What are a few of the risk factors for deep vein thrombosis?
You’re at a greater risk if –
- You’ve recently had major surgery and you’ve been on bed rest for more than 3 days
- You’ve suffered from some kind of trauma or accident
- You’re pregnant or have recently given birth
- You’ve been travelling and sitting in the same position for a long time, for example, on a long flight or bus journey
- You regularly take contraceptives/birth control pills or you’re on hormone replacement therapy
- You’re overweight or obese
- You’re suffering from some kind of debilitating disease which requires prolonged bed rest or has impacted your mobility
- You’ve had a recent heart attack, or are suffering from heart failure
- You have certain clotting disorders such as deficiency of protein C, protein S, factor V of Leiden etc.
- You’re suffering from diseases such as polycythemia or thrombocytosis
- You’re suffering from some types of cancer, such as stomach or pancreatic cancer
What are the symptoms of deep vein thrombosis?
Symptoms include –
- Pain and swelling in your legs and calf muscles
- Difficulty in walking or moving your legs and feet
- Changes in the colour of your skin
- Warmth in your leg
What are the warning signs of DVT?
Immediately go to a hospital if you’re experiencing the following symptoms –
- Chest pain
- Blood in your cough
- Lightheadedness or dizziness
These symptoms can indicate a pulmonary embolism.
What are the complications of deep vein thrombosis?
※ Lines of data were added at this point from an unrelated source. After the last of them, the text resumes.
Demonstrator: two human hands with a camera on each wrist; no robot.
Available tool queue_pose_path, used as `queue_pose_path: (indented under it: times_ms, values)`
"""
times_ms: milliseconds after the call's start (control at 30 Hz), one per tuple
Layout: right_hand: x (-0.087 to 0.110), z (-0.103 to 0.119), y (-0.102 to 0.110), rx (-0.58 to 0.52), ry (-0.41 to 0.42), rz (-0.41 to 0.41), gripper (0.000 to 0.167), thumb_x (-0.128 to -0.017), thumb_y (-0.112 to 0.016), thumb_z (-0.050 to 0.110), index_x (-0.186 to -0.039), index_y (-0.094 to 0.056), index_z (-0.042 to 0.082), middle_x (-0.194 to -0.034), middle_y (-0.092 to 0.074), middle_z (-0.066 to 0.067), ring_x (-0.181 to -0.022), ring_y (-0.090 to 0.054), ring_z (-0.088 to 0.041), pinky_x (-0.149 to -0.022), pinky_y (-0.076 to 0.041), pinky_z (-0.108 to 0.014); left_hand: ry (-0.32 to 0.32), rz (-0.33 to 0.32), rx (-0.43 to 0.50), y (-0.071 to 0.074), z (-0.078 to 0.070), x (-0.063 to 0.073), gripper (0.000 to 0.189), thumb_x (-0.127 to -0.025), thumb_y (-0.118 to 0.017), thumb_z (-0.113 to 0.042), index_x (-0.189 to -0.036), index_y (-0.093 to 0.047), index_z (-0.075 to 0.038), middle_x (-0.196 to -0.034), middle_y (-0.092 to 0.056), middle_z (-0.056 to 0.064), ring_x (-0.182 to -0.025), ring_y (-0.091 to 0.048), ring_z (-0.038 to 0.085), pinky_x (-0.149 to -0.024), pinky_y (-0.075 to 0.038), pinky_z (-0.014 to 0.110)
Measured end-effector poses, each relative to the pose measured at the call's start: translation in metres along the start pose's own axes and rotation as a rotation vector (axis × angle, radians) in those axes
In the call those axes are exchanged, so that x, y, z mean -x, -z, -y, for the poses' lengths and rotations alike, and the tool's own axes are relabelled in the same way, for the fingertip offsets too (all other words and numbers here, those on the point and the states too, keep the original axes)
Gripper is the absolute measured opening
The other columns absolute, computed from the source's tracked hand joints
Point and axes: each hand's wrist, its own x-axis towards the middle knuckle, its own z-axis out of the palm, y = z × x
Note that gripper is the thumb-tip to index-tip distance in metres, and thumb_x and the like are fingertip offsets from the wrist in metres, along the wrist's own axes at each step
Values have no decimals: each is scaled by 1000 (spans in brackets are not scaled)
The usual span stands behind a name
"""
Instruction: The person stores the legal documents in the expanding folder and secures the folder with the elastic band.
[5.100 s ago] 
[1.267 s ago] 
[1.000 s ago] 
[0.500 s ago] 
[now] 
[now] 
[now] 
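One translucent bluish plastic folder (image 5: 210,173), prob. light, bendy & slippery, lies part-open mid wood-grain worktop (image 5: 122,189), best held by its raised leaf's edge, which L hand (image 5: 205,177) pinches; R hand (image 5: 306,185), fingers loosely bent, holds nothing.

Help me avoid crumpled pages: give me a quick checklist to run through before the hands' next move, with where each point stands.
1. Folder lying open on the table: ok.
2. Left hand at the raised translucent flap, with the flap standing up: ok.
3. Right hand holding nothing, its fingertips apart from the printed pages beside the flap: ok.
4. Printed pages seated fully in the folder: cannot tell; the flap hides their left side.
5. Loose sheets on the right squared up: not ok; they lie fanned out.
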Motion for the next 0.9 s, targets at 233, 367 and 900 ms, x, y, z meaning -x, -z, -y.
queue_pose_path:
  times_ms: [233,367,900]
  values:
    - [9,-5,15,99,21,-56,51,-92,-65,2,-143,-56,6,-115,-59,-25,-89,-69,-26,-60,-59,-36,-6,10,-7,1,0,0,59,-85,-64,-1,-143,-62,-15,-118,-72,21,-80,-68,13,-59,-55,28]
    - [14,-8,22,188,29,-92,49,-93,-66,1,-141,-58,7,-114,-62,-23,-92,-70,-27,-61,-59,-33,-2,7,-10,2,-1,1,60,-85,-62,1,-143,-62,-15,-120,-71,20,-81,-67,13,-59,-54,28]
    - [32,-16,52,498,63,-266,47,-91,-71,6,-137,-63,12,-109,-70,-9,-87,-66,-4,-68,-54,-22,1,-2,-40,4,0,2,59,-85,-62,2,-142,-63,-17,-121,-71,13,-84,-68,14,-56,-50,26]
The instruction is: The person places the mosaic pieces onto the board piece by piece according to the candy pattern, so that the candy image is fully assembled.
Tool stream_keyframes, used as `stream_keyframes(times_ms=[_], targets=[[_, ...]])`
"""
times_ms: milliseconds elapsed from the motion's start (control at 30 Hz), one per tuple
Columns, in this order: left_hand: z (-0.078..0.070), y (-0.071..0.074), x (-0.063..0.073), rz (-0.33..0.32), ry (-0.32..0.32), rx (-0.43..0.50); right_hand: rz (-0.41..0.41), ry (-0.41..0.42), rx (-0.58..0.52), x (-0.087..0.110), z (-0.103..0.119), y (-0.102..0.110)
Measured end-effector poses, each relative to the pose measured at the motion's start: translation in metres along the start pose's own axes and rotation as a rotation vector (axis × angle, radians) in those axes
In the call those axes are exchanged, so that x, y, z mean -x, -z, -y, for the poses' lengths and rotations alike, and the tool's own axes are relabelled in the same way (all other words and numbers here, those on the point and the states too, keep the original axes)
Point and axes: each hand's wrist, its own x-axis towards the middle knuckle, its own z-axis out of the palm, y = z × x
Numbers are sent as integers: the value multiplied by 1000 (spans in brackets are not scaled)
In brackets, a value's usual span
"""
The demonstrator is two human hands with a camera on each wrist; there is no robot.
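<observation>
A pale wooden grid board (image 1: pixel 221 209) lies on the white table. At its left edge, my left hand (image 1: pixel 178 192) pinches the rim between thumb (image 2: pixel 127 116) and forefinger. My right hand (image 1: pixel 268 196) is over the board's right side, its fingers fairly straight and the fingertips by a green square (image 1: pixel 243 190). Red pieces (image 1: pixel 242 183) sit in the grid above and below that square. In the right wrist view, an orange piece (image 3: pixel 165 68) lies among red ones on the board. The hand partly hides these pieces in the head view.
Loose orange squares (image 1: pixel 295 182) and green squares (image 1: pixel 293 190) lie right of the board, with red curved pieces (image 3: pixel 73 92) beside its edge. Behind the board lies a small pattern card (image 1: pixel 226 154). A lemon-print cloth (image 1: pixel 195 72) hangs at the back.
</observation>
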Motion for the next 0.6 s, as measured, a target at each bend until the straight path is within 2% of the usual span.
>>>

Deep vein thrombosis is a dangerous condition and comes with serious complications such as –
- Pulmonary embolism, where the clot from your deep vein travels to your lungs and gets lodged there, blocking the blood flow
- Infection or death of a part of a tissue where the clot gets lodged
- Chronic venous insufficiency, which can lead to the formation of ulcers or sores and also cause high blood pressure in the veins
- Increased chances of getting subsequent episodes of DVT
- Sudden death
How is deep vein thrombosis diagnosed?
Your doctor examines your affected leg for swelling, tenderness, skin and temperature changes. You’ll be advised to undergo the following tests –
- Venous doppler with duplex scanning: This is like an ultrasound where sound waves are used to confirm the diagnosis. The normal sound denoting the flow of blood in your vein will be absent in case of deep vein thrombosis
- D-dimer test: This is a blood test where D-dimer levels are checked to rule out the presence of DVT. D-dimer is a protein fragment formed when a blood clot breaks down
- Venogram: In this procedure, your doctor injects a contrast material into your vein to check if the blood is flowing properly or if there is any blockage present
How is deep vein thrombosis treated?
Treatment involves –
- Bandaging your entire leg with a crepe bandage and keeping it elevated
- Blood thinners (anticoagulants) which are drugs that prevent the formation of blood clots. Most commonly prescribed blood thinners include warfarin, and heparin (Note: Warfarin can’t be used in pregnant women since it harms the baby)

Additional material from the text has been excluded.